Public History
Geschichte ist omnipräsent. Unterschiedliche Institutionen, Medien und performative Praktiken der Geschichtskultur konfrontieren uns tagtäglich mit historischen Themen und prägen unsere Vorstellungen von und Einstellungen zur Vergangenheit. Aufgrund der wachsenden öffentlichen Präsenz von Geschichte besteht ein hoher Bedarf an deren epochenübergreifender, interdisziplinärer und wissenschaftlich fundierter Analyse, einer kritischen Auseinandersetzung und Angeboten einer forschungsnahen Anwendung. Die Public History untersucht die Genese, Transformation und Rezeption historischen Wissens im Spannungsfeld von Forschung und Populärkultur und kann so als Wissenschaft der Kommunikation von Geschichte verstanden werden.

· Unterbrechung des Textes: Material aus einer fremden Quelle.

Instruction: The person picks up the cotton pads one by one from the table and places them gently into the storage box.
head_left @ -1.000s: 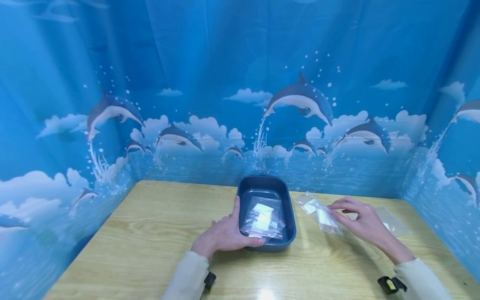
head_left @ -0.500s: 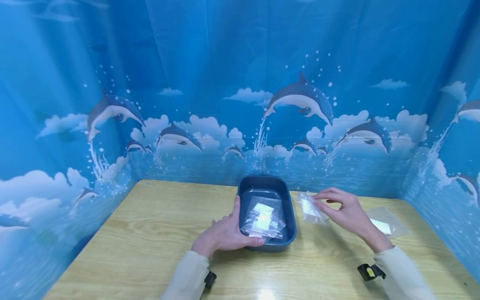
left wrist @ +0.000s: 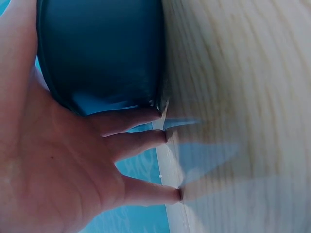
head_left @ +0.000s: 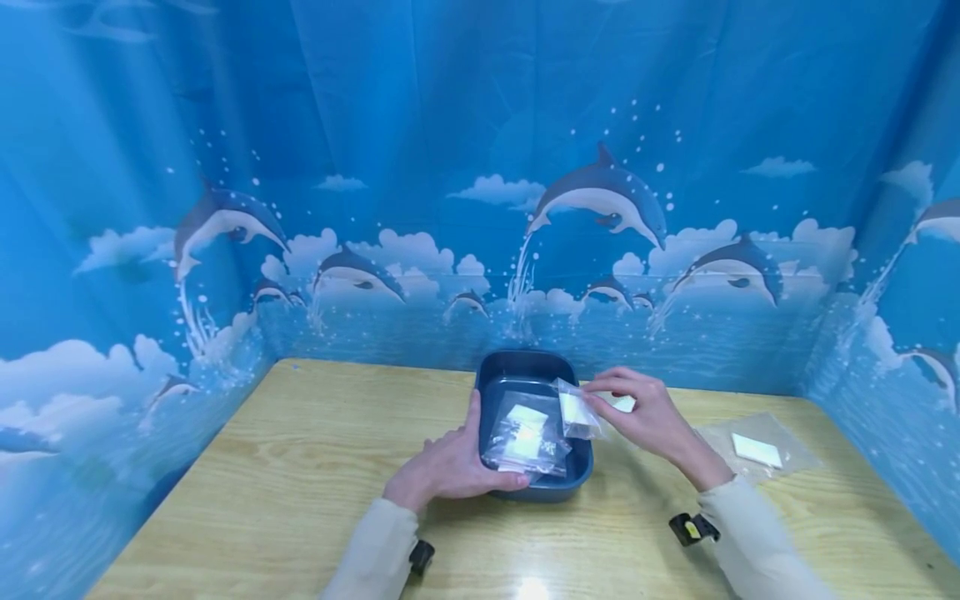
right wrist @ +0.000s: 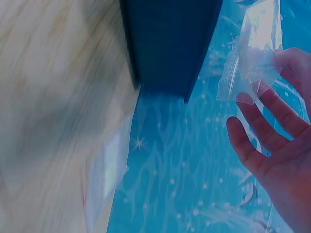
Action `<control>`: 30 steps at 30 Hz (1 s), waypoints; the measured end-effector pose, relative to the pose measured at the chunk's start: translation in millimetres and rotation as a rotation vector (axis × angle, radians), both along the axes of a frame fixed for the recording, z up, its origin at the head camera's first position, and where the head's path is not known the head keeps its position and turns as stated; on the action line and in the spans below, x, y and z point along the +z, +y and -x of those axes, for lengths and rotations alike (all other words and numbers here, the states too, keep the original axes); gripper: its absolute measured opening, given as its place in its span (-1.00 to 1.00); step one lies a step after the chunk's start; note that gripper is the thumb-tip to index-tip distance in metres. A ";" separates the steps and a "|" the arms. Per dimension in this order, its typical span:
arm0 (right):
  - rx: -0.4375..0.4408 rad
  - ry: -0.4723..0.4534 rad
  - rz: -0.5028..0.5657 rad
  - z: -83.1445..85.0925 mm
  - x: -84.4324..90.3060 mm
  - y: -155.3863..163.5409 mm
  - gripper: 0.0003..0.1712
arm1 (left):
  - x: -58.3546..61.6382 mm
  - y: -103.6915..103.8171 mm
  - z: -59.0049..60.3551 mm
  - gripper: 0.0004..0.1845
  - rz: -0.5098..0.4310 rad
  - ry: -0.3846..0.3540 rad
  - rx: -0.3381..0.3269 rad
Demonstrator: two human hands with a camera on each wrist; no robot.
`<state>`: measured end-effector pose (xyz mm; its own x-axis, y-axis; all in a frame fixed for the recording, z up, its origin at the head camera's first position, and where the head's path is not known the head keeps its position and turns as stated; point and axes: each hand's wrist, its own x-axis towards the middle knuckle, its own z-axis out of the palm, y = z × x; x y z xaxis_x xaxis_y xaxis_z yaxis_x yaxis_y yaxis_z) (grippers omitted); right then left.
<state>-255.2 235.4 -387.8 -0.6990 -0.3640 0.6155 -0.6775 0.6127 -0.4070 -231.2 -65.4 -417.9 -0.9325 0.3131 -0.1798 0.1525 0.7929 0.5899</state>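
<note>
A dark blue bin [head_left: 528,360] stands on the wooden table with several clear plastic bags [head_left: 525,433] in its front part, white pieces inside them. Against its front left corner rests my left hand [head_left: 453,467], thumb along the front rim and index finger up the left side. The left wrist view shows its other fingers straight and spread, tips down at the table beside the bin [left wrist: 102,53]. My right hand [head_left: 641,408] pinches a small clear plastic bag [head_left: 576,412] with a white piece in it, above the bin's right rim. In the right wrist view, its lower fingers are spread apart.
Farther right on the table [head_left: 322,433] lies a larger clear bag [head_left: 757,450] with a white rectangle. Another white piece in clear plastic [head_left: 622,403] shows behind my right hand. A blue dolphin-print curtain [head_left: 450,167] encloses the back and sides.
My right hand has moved left with its small bag, from right of the bin to over the right rim. The larger bag on the right is now uncovered. My left hand stays put.
</note>
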 end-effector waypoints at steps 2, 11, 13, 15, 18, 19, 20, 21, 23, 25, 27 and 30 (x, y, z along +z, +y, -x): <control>0.011 0.006 -0.008 2.6 -0.5 -7.0 -0.80 | 0.3 0.1 0.7 0.57 -0.001 -0.001 -0.001; 0.044 -0.035 -0.048 8.3 -0.9 -34.0 -0.86 | 0.8 -2.0 1.4 0.56 -0.001 -0.009 -0.014; 0.048 -0.031 -0.061 9.1 -1.0 -38.5 -0.87 | 0.4 -2.2 1.1 0.56 -0.008 -0.014 -0.020; 0.043 -0.021 -0.082 10.3 -1.3 -42.3 -0.87 | 0.3 -1.8 1.3 0.56 -0.016 -0.020 -0.021; 0.040 -0.017 -0.106 10.8 -3.0 -46.6 -0.86 | -0.5 -0.9 0.8 0.56 -0.022 -0.027 -0.023; 0.040 -0.019 -0.113 11.1 -3.4 -47.9 -0.86 | -0.2 -0.5 0.8 0.56 -0.022 -0.029 -0.022; 0.041 -0.019 -0.117 11.5 -3.7 -49.0 -0.86 | 0.2 -0.1 0.9 0.55 -0.021 -0.029 -0.021; 0.041 -0.023 -0.119 11.9 -3.6 -50.0 -0.86 | 0.3 0.1 1.0 0.55 -0.019 -0.027 -0.019; 0.041 -0.033 -0.123 12.8 -3.6 -51.7 -0.86 | 0.6 0.6 1.4 0.55 -0.011 -0.028 -0.015; 0.038 -0.035 -0.128 13.7 -4.1 -53.3 -0.86 | 0.7 0.6 1.8 0.56 -0.006 -0.029 -0.012; 0.033 -0.037 -0.133 14.3 -4.9 -54.7 -0.86 | 0.3 0.3 1.8 0.56 0.000 -0.033 -0.011; 0.035 -0.029 -0.131 15.8 -7.3 -56.3 -0.86 | -0.2 -0.1 2.2 0.56 0.002 -0.033 -0.014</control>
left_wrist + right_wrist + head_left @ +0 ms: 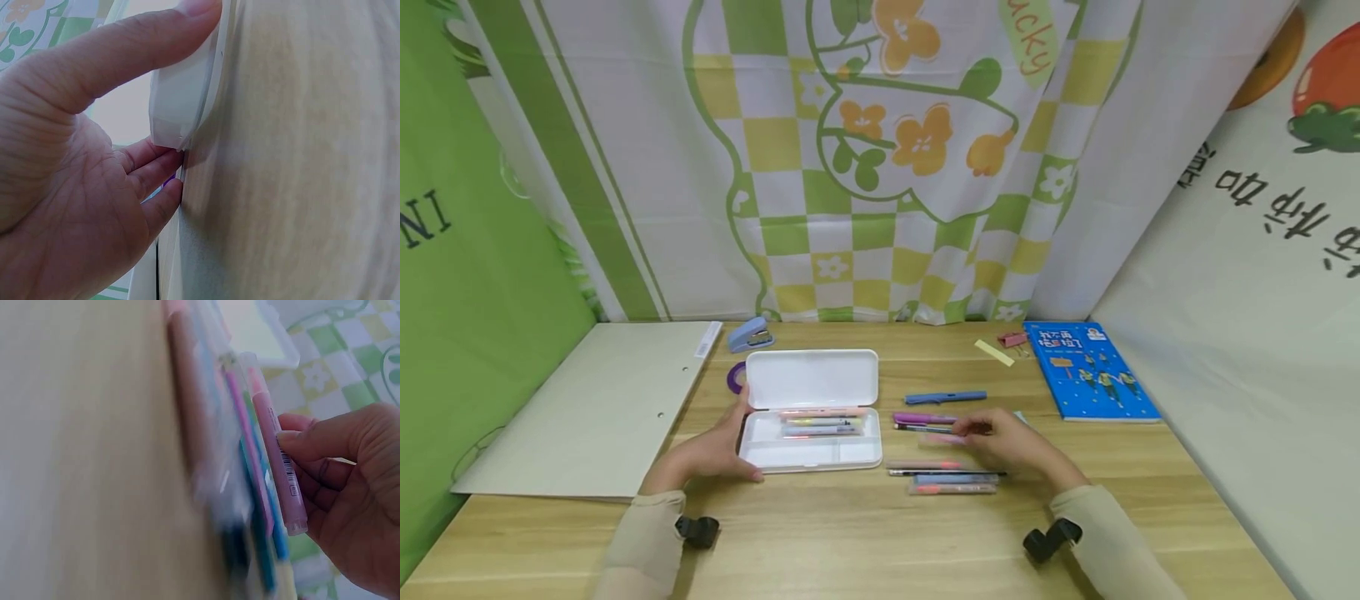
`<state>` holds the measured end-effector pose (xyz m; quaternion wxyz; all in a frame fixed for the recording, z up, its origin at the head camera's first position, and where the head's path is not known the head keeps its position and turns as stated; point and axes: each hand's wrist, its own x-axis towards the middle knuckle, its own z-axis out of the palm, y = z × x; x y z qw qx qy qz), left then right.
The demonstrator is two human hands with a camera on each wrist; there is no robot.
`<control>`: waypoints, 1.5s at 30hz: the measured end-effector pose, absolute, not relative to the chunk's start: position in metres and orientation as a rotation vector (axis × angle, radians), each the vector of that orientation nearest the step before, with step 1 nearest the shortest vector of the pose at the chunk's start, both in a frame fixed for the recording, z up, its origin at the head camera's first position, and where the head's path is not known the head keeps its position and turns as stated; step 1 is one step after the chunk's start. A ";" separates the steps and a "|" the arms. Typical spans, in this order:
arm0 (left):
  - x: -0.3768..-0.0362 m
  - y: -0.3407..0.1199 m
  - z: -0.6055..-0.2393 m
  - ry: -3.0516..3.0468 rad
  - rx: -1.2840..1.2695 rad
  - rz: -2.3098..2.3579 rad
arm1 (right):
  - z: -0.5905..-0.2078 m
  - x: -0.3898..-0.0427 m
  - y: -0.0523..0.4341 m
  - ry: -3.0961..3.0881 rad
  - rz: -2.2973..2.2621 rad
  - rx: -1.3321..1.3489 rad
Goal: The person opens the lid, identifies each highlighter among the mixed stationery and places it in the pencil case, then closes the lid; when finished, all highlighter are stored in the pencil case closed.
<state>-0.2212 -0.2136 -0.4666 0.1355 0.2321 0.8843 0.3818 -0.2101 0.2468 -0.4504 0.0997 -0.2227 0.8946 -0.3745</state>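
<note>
A white pencil case [767, 455] lies with its lid [812, 379] raised, several pens [822, 422] in its back compartment. My left hand [718, 446] grips the case's left end, thumb along the front edge and fingers at the side. Between thumb and fingers, my right hand [1011, 440] pinches a pink highlighter [279, 459], held over the pens to the right of the case. Close by lie a purple pen [921, 418] and a dark slim pen [913, 428]. Nearer the front are a black pencil [917, 472] and a clear-and-pink pen [952, 489].
Behind the loose pens lies a blue pen [946, 398]. A blue stapler [748, 335] and a purple tape roll [735, 377] sit behind the case. Left is a large pale board [595, 408]; right, a blue book [1093, 375], a red binder clip [1012, 339] and a yellow strip [995, 352].
</note>
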 end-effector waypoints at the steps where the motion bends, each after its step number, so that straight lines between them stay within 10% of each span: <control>1: -0.221 -0.214 -0.466 2.564 0.673 1.104 | -0.447 -0.213 0.240 2.653 -1.102 -0.693; 20: -0.220 -0.210 -0.461 2.561 0.673 1.108 | -0.441 -0.238 0.059 2.493 -1.189 -1.144; 45: -0.220 -0.214 -0.464 2.566 0.682 1.114 | -0.464 -0.218 0.020 2.602 -1.007 -1.177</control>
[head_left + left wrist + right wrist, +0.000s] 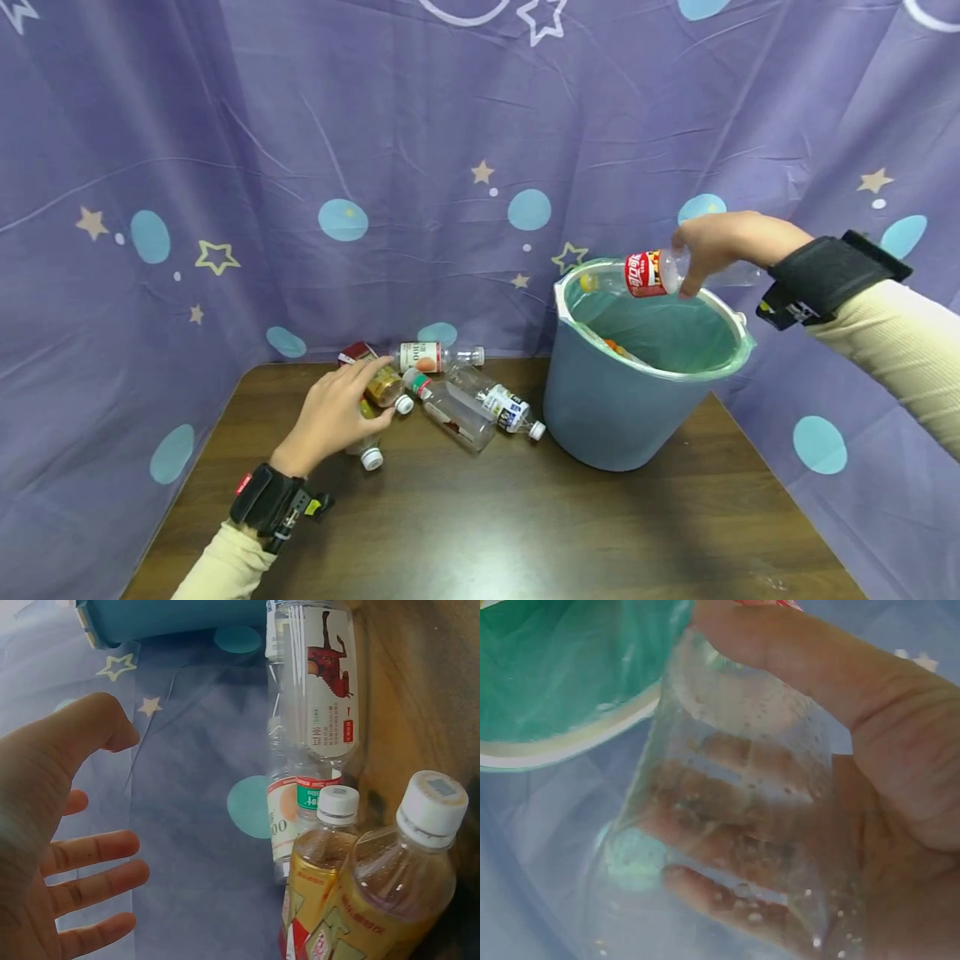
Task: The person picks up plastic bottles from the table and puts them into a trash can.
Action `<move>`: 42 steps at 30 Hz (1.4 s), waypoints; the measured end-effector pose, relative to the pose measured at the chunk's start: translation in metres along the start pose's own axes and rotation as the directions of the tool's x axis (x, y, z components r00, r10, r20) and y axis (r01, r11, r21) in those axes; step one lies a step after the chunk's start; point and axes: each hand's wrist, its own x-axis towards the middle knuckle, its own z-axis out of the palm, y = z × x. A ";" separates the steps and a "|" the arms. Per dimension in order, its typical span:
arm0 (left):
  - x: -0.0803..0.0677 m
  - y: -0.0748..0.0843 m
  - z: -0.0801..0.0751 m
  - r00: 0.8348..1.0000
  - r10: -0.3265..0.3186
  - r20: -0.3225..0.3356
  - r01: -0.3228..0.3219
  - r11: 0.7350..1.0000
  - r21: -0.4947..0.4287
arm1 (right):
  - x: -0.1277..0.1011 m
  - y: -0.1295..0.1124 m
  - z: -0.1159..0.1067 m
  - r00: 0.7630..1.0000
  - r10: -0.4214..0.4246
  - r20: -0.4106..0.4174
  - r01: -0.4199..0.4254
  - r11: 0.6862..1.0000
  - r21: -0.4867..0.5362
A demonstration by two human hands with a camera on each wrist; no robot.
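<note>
My right hand (718, 242) grips a clear plastic bottle with a red label (651, 272) and holds it lying sideways over the blue bucket (600, 417), which is lined with a green bag. The right wrist view shows my thumb and fingers (810, 667) wrapped round the clear bottle (727, 825). My left hand (336, 412) hovers open over a cluster of empty bottles on the brown table (487, 525), nearest a gold-labelled bottle (387, 387). In the left wrist view my spread fingers (90, 855) are beside the gold-labelled bottles (375, 892), holding nothing.
Several empty bottles lie at the table's back left, among them a clear one with a white cap (498, 404) and one with a peach label (431, 357). A purple star-patterned curtain (300, 167) surrounds the table. Something orange (612, 345) lies inside the bucket.
</note>
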 end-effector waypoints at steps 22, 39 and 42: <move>-0.023 -0.007 0.023 0.999 -0.035 0.009 0.035 0.999 -0.018 | 0.079 -0.014 0.092 0.959 -0.228 0.167 0.200 0.965 0.170; -0.030 -0.029 0.044 0.985 -0.090 0.144 0.089 0.996 0.015 | 0.081 -0.002 0.107 0.922 -0.310 0.233 0.252 0.935 0.248; -0.031 -0.038 0.045 0.984 -0.079 0.158 0.077 0.997 0.019 | 0.079 0.002 0.109 0.922 -0.304 0.240 0.239 0.934 0.266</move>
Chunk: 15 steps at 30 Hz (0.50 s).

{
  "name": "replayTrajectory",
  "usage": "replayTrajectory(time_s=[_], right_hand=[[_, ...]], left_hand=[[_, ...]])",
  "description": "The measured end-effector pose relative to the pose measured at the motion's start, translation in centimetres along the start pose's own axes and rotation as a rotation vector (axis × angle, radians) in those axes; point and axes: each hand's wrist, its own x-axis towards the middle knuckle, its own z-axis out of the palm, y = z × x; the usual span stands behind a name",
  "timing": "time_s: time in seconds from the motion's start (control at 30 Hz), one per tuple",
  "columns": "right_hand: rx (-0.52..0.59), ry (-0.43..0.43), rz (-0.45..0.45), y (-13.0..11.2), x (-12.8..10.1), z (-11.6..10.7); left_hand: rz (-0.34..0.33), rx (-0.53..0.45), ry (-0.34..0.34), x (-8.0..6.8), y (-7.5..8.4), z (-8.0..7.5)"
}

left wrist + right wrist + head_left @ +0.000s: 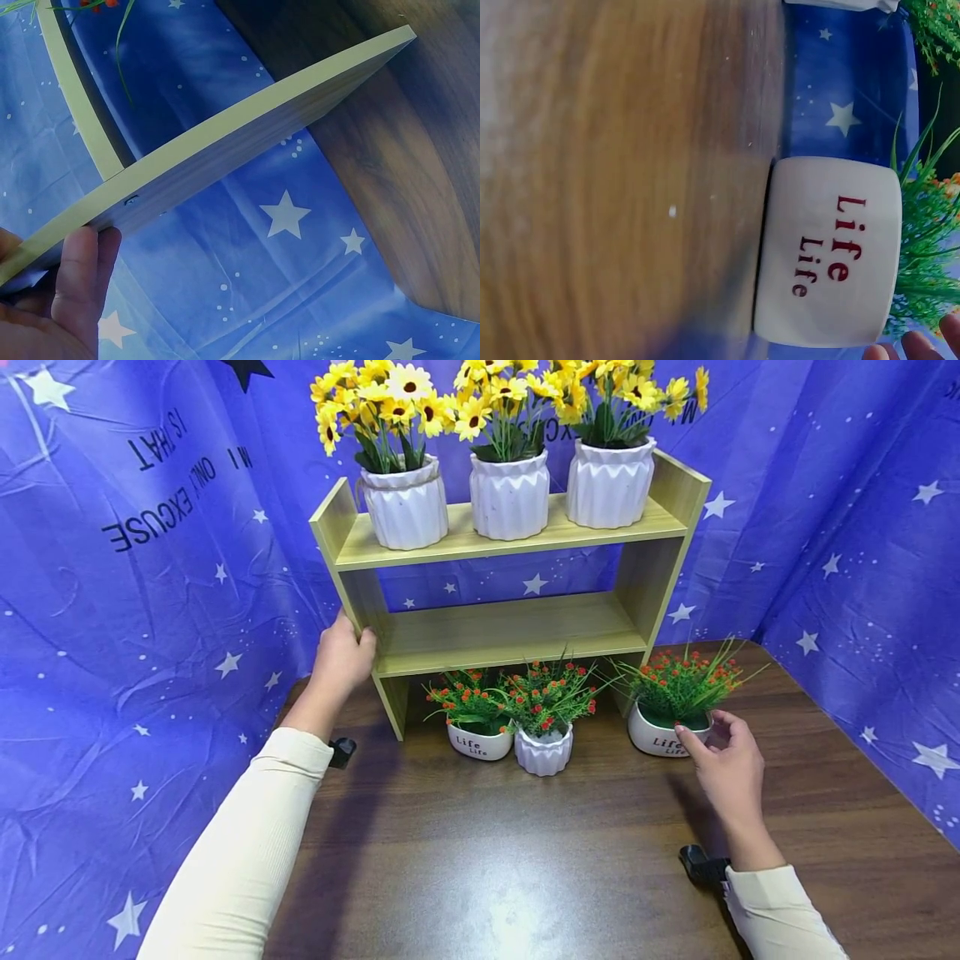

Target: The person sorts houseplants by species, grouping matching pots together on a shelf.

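My left hand [347,652] grips the left side panel [217,135] of a light wooden shelf [510,547], thumb on the inner side in the head view. In the left wrist view its fingers lie against the panel's outer face. At the right, my right hand [729,768] is beside a white oval pot [829,251] lettered "Life", holding a grassy artificial plant [686,685] with red-orange flowers. The right wrist view shows loosely bent fingertips [916,345] near the pot's end; whether they touch it is hard to tell. The pot stands on the table near the shelf's right leg.
Three white pots of yellow flowers [508,497] stand on the shelf's top board. Below, another oval "Life" pot [480,743] and a ribbed white pot [544,755], both with red-flowered plants, stand on the brown table [450,860]. Blue star-printed cloth [225,568] hangs behind and at both sides.
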Motion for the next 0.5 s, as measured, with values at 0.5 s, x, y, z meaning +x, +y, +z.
replayTrajectory(time_s=[0.5], right_hand=[[0.042, -0.137, 0.133, 1.7, 2.2, 0.9]], left_hand=[[-0.005, -0.002, -0.002, -0.1, 0.0, -0.1]])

Public History wird in Köln als ein überepochales und überfachliches Forschungs- und Lehrfeld betrieben. Unter anderem im Hinblick auf Gedenkrituale, ziviles Empowerment bei der Historiographie der eigenen Geschichte oder mediale Nutzungsstrategien werden Verflechtungen und Transferprozesse, aber auch regionale und (wissenschafts-)kulturelle Unterschiede herausgearbeitet. Eine herausragende Ressource in Köln bildet die Vielzahl an Kooperationspartnern im Bereich von Museen, Archiven, Sammlungen oder Gedenkstätten, Vereinen und Medieninstitutionen.
Der Ansatz der Kölner Public History ermöglicht auch Forschungen in globalhistorischer Perspektive. Sie bewegt sich in historischer und aktueller Perspektive zwischen vielfältigsten analogen und digitalen Formen öffentlicher Geschichte. Die Kölner Public History stellt eine zentrale Brücke zu Nachbardisziplinen wie den Theater- und Medienwissenschaften, der Kunstgeschichte, Archäologie, Soziologie oder Ethnologie dar, ebenso werden die Bezüge zu den Digital Humanities immer enger. Das Forschungsfeld leistet über die Analyse und Interpretation von außeruniversitären Angeboten digitaler Geschichte einen grundlegend neuen Forschungsbeitrag. Er fließt über die Studienrichtung Public History in forschungsgeleitete Handlungsmaximen ein und dient gleichzeitig als kaum mehr verzichtbares Qualifikationsangebot für angehende Lehrer :innen und Fachhistoriker :innen.